A survey from Gallup found that 56 percent of adults now say that it is not the job of the federal government to ensure that all Americans have healthcare coverage. But that wasn’t always the case. The number of Americans who say a government-centered solution to health care is out of the question has fluctuated quite a bit, while those in favor hit the 60s in the mid 2000s during the Medicaid Part D debate. Americans have largely hated the idea of a single-payer for all outside of Medicare, but they have been open to other suggestions in the past, that is prior to ObamaCare.
The 56 percent of U.S. adults who now say it is not the federal government’s responsibility to make sure all Americans have healthcare coverage is now a new record high. The left has really taken a beating on this issue, despite Nancy Pelosi telling “Meet the Press” that healthcare is a right, not a privilege.

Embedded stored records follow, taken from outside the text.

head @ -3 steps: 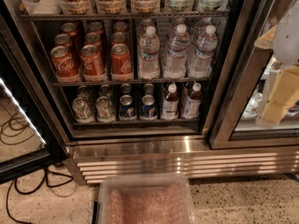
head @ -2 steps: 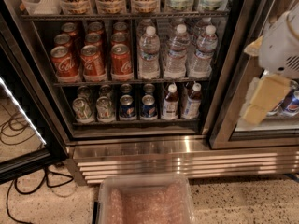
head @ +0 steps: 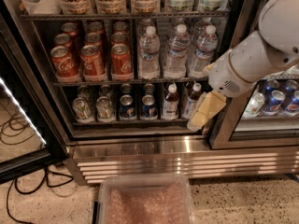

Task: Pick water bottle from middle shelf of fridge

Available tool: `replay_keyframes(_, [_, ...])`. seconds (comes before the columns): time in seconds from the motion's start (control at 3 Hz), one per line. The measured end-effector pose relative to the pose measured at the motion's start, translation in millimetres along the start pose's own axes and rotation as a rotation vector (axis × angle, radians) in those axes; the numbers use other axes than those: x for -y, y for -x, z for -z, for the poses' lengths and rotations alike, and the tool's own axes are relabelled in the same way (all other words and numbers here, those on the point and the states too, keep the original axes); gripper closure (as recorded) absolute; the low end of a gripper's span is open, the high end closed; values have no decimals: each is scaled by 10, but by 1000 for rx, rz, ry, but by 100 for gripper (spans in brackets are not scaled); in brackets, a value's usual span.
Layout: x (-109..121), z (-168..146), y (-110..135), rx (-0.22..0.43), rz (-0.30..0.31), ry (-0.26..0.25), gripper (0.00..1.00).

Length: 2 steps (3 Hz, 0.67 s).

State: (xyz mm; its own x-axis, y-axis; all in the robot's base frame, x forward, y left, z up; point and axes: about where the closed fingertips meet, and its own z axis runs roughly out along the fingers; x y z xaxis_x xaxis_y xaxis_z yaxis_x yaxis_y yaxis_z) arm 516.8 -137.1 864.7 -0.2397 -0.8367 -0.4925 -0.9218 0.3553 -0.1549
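At the right of the frame, the white arm has swung in from the edge toward the centre. Its gripper (head: 202, 115) was out over the neighbouring glass-fronted section a second ago. It now hangs in front of the fridge (head: 140, 149), at the right end of the open compartment. It shows there as a pale wedge pointing down and left, overlapping the small dark-capped bottles (head: 171, 101) on the rack below. I cannot tell whether the gripper is open or closed, but it carries nothing. The stock has not moved. The water bottle (head: 203, 50) nearest the arm stands upright with two others like it at the right half of the middle shelf (head: 93, 82), and the red cans (head: 92, 59) fill the left half. So the approach is under way but the reach has not begun. The gripper sits lower in the picture than the bottle row and a little to its right, apart from every bottle. My judgement is that it must come up to the height of the bottle's body and then go in over the shelf's front rail. The clear bin (head: 145, 200) at the bottom centre lies untouched.
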Motion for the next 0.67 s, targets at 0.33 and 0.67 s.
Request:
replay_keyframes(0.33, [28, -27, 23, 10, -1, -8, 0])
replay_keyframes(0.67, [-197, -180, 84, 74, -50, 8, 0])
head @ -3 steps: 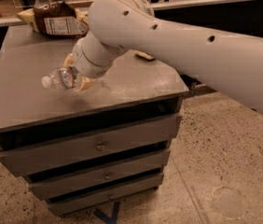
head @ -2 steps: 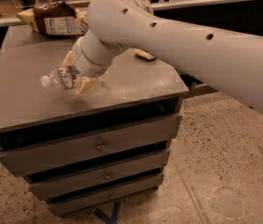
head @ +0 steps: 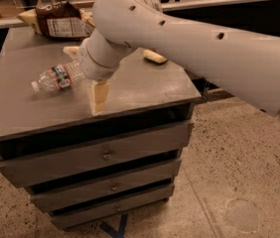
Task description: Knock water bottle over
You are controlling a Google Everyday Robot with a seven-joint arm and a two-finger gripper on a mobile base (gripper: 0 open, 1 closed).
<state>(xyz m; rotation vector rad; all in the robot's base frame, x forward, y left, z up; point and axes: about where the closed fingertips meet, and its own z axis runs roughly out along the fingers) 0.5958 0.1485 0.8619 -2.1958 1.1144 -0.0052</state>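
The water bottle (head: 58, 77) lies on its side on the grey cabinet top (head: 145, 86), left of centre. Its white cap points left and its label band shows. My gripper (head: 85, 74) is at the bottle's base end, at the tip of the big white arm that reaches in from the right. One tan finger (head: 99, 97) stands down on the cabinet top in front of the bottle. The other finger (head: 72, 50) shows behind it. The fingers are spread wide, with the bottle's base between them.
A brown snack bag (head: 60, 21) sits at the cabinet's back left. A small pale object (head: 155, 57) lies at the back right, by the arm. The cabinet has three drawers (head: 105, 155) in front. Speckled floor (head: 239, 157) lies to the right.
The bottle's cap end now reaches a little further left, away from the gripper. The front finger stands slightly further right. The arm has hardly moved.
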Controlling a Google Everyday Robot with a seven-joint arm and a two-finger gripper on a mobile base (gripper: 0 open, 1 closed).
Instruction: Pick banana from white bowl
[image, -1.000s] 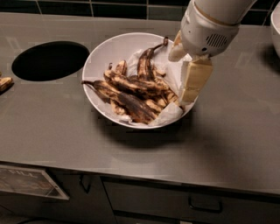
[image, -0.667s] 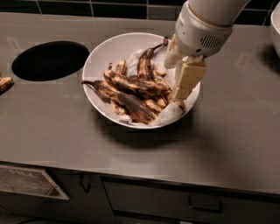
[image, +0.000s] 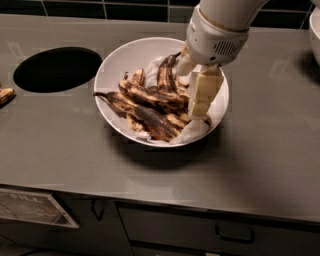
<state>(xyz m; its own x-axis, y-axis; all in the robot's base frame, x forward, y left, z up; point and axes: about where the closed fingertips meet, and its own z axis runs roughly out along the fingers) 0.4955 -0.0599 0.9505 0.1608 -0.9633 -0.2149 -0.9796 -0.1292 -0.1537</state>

We can safely conclude that the consistent negative perception of ObamaCare will not only continue for the foreseeable future, but that it is likely to get much, much worse. In the latest AP poll, 59 percent of Americans say they have insurance through “job-based private insurance” coverage, while just 8 percent said they were included in the individual private market that has been directly affected by the law. The president has issued waiver after waiver to postpone the inevitable political damage from cancellations, but up until now it has just been a tiny slice of Americans who have actually been impacted.
When the employer mandate kicks in, all hell will break lose, which will severely damage ObamaCare in the court of public opinion. A study conducted in November by People’s Pundit Daily, prior to the numerous unilateral delays, found that 145 million Americans are currently in policies that are not eligible to be grandfathered when measured against the “Essential Health Benefit Standards” required by the law. All of the facts point to the law’s failure to accomplish what its stated purpose was, which was to cover the uninsured.
The bottom line is that Americans will be forced to pay even higher costs than they previously paid for a product that they do not necessary want, and most assuredly do not need. The vast majority of Americans believe that the nation’s heath care system will get worse under the law, they believe it will hinder economic growth.
Couple all of this with a now-infamous broken promise, along with a likely bailout of the insurance companies due to an unsustainable high risk pool, and the health care law’s worst days are yet to come.